● PROBLEM REQUIREMENTS:
Copy out the entire listing below exactly, but without its pictures.

BEGIN COLLECTED MATERIAL

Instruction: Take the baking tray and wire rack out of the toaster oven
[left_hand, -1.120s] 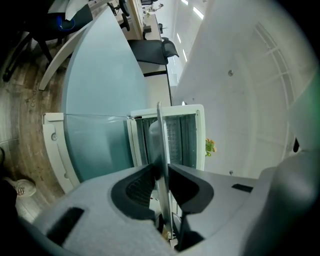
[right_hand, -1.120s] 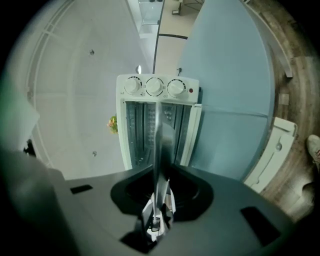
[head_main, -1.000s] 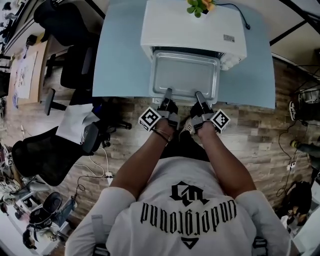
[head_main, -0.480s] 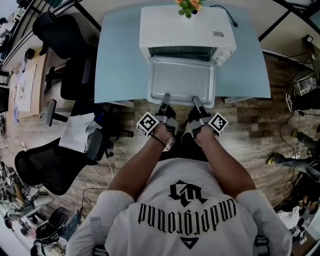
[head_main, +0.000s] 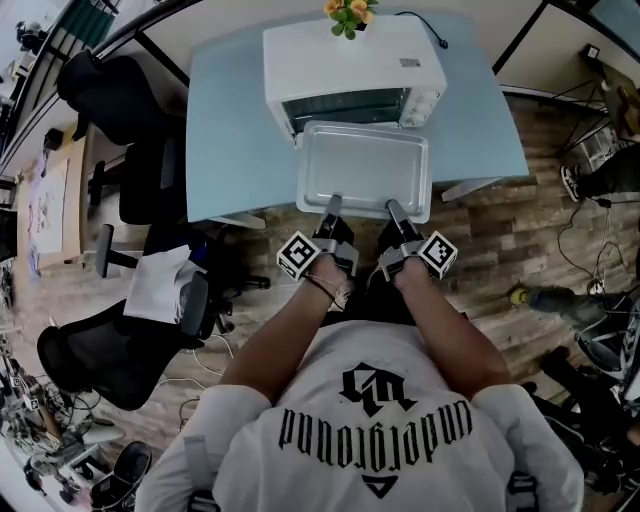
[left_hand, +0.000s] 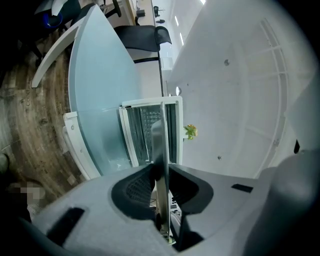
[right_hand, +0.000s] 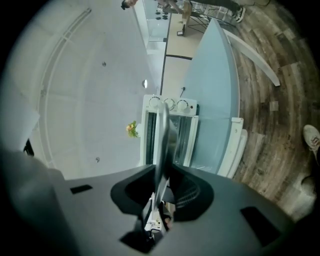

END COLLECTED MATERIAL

● RESPONSE:
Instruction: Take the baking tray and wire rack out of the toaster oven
[left_hand, -1.120s] 
[right_hand, -1.120s] 
[head_main, -1.000s] 
[head_main, -0.480s] 
[head_main, +0.000s] 
[left_hand, +0.000s] 
[right_hand, +0.000s] 

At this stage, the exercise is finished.